Exercise directions:
Set down, unchanged, the line holding "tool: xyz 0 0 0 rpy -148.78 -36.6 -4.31" and all lines that follow it to the end of the material, leaving pictures out.

Material provided:
**********
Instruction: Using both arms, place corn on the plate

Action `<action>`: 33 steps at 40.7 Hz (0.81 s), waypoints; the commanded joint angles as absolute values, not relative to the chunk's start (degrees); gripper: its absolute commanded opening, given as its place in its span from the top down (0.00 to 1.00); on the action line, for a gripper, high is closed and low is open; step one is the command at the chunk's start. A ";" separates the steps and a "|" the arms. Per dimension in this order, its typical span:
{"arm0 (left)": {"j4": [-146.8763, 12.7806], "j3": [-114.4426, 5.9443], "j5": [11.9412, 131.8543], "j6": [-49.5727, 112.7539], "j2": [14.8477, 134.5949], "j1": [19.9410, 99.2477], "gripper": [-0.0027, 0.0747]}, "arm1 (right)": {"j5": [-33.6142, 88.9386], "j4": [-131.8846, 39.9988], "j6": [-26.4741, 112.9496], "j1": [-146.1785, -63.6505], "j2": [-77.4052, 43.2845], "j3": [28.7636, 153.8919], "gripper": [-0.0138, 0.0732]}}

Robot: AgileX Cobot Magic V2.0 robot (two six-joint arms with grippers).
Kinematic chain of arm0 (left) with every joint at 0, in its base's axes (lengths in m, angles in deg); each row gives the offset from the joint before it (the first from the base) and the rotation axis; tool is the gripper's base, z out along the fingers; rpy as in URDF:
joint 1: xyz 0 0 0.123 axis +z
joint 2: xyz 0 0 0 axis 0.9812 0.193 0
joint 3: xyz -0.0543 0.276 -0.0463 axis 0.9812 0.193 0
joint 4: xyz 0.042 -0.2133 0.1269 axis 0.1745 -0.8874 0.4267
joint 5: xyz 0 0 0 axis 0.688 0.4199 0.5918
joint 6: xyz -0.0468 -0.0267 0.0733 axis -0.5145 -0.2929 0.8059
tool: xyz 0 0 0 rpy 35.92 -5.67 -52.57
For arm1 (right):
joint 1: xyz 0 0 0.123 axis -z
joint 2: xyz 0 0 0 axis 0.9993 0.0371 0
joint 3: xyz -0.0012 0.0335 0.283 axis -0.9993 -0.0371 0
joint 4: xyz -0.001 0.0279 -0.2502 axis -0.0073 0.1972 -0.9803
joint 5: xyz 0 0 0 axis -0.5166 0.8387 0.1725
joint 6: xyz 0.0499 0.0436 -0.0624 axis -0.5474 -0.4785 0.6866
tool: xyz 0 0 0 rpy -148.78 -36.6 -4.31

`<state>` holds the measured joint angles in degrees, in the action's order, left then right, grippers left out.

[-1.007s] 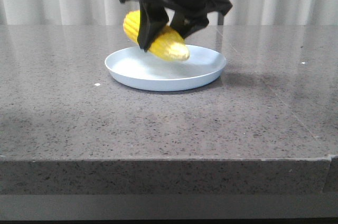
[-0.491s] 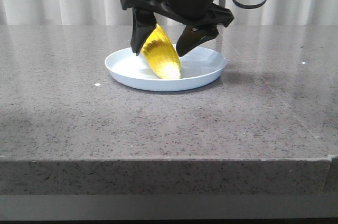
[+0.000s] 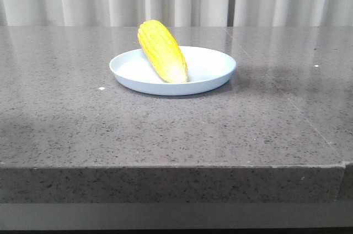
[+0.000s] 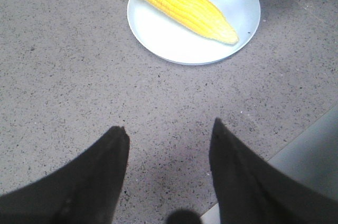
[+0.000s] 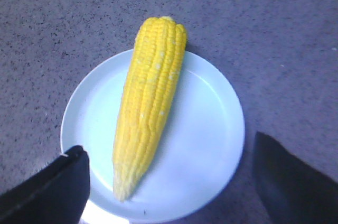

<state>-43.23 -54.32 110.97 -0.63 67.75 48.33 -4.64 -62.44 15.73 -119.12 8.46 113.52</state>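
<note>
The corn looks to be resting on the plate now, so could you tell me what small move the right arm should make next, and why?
Probably lift the right gripper straight up and away. The corn lies on the plate, its thick end overhanging the rim, and the jaws stand wide open on either side without touching it. The left gripper is open over bare table, so nothing remains to release.

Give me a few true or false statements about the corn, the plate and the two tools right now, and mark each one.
1. The corn lies on the plate. True.
2. The corn's thick end sticks out past the plate's rim. True.
3. The right tool is clamped on the corn. False: its fingers are spread wide, clear of the cob.
4. The left tool hangs directly over the plate. False: it is open over bare table, the plate lying apart from it.
5. The plate holds two cobs. False: only one.
</note>
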 commanded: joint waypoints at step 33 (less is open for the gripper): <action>-43.55 -55.76 107.41 -1.17 67.47 47.87 0.51 | -14.50 -64.00 20.05 -118.80 -45.50 86.51 0.10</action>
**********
Exercise answer:
tool: xyz 0 0 0 rpy -148.78 -36.6 -4.31

`<state>` holds the measured joint angles in degrees, in the action's order, left then right, grippers left out.

[-1.007s] 
[-0.491s] 
[+0.000s] 
[+0.000s] 
[+0.000s] 

<state>-43.23 -54.32 110.97 -0.63 67.75 48.33 -4.64 -62.44 15.73 -119.12 8.46 113.52</state>
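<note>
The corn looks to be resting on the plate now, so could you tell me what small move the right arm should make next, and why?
Probably lift the right gripper straight up and away. The corn lies on the plate, its thick end overhanging the rim, and the jaws stand wide open on either side without touching it. The left gripper is open over bare table, so nothing remains to release.

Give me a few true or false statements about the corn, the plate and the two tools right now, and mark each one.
1. The corn lies on the plate. True.
2. The corn's thick end sticks out past the plate's rim. True.
3. The right tool is clamped on the corn. False: its fingers are spread wide, clear of the cob.
4. The left tool hangs directly over the plate. False: it is open over bare table, the plate lying apart from it.
5. The plate holds two cobs. False: only one.
</note>
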 commanded: joint waypoints at step 33 (less is open for the gripper): <action>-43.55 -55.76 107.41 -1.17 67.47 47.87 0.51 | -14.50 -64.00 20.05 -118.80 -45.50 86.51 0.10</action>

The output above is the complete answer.